Data block:

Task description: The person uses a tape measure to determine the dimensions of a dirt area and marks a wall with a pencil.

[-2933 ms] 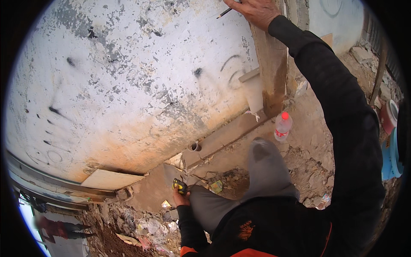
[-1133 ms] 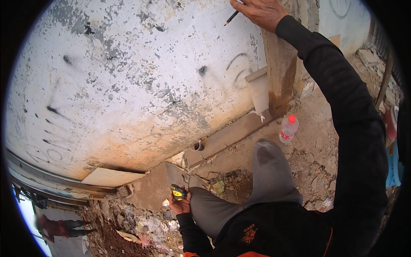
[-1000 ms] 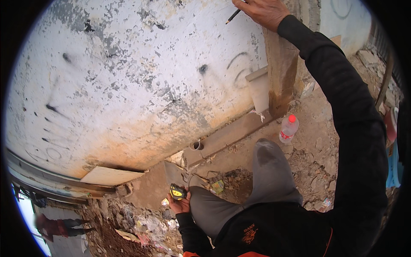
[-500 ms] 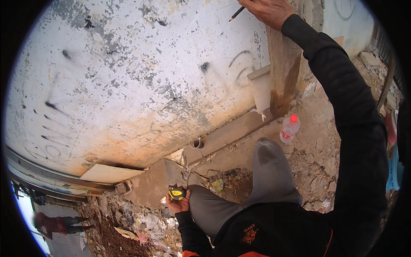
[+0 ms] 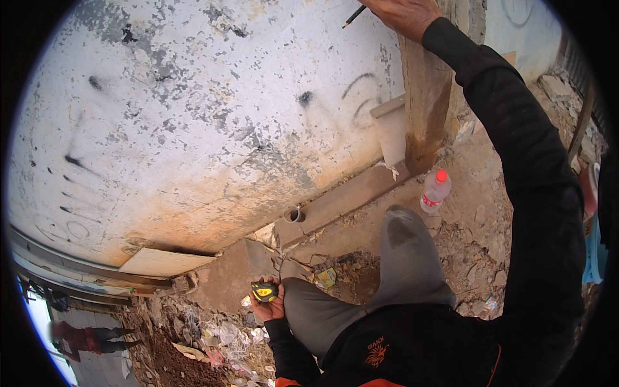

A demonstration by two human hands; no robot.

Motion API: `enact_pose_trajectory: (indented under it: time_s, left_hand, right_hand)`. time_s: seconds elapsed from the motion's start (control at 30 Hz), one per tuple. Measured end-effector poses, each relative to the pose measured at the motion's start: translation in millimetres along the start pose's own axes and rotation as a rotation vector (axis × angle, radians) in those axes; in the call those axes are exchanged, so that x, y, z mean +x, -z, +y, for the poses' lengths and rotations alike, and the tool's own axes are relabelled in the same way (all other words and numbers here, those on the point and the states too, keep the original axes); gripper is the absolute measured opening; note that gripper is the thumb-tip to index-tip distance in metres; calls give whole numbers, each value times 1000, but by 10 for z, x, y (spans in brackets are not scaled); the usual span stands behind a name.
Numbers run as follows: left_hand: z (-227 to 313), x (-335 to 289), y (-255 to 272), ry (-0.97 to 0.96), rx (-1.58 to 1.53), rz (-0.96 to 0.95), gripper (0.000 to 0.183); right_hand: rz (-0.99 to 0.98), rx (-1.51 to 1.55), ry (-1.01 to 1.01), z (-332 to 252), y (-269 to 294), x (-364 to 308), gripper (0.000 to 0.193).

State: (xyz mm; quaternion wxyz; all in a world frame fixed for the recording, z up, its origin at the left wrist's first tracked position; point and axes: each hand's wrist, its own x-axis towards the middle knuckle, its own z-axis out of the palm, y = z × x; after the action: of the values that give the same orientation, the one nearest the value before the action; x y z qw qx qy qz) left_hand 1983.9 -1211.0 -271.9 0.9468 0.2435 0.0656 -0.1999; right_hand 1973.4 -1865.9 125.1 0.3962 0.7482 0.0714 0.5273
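Low beside my thigh, my left hand (image 5: 272,309) is wrapped round a black and yellow tape measure (image 5: 264,291). My right arm reaches up to the top edge of the view. There my right hand (image 5: 407,14), partly cut off, is closed on a dark pencil (image 5: 354,16), whose tip points down and left. The pencil is in front of the peeling white wall (image 5: 213,122), and I cannot tell if it touches it. A concrete post (image 5: 425,97) stands just below that hand.
A clear bottle with a red cap (image 5: 436,192) stands on the dirt right of my knee. A cup (image 5: 295,215) sits on the ledge (image 5: 348,200) along the wall. Litter (image 5: 222,332) lies at lower left, a pale board (image 5: 164,261) against the wall. Another person (image 5: 97,337) stands far left.
Almost nothing differs. The whole view has shifted very slightly, and both hands keep their hold on the tape measure and the pencil.
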Motion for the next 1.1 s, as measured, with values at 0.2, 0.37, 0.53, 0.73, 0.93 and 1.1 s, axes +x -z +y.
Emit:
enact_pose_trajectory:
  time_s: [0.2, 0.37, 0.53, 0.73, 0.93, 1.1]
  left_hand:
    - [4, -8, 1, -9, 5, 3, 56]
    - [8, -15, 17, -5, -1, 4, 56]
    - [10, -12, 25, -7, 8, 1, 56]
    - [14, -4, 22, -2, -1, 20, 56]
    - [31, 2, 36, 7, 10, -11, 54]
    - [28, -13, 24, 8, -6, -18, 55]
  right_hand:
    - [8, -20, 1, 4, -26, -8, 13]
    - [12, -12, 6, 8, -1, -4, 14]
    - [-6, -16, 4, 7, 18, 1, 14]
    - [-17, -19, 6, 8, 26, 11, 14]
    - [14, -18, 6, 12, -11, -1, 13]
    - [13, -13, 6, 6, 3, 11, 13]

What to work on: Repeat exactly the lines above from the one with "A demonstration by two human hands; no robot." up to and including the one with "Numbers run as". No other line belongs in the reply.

Written solution:
A demonstration by two human hands; no robot.

Motion API: `enact_pose_trajectory: (indented under it: time_s, left_hand, right_hand)`. time_s: seconds elapsed from the motion's start (control at 30 Hz), one per tuple. Measured end-effector poses, each relative to the pose measured at the motion's start: translation in millimetres along the start pose's own axes and rotation as a rotation vector (axis × angle, radians) in those axes; in the call those axes are exchanged, so that x, y, z mean +x, -z, +y, for the poses' lengths and rotations alike, and the tool's own axes are relabelled in the same way (all other words and numbers here, those on the point and the states too, keep the original axes); gripper is the absolute measured opening; note that gripper is the thumb-tip to index-tip distance in metres; calls give whole numbers, each value times 1000, but by 10 for z, x, y (spans in brackets are not scaled); the usual span stands behind a name.
Numbers run as follows: left_hand: z (-227 to 313), x (-335 to 289), y (-255 to 272), ry (-0.97 to 0.96), rx (-1.58 to 1.53), rz (-0.96 to 0.95), gripper (0.000 to 0.183); right_hand: rz (-0.99 to 0.98), rx (-1.51 to 1.55), ry (-1.01 to 1.01), z (-332 to 252), y (-269 to 294), x (-364 to 308), gripper (0.000 to 0.193).

This answer is finished.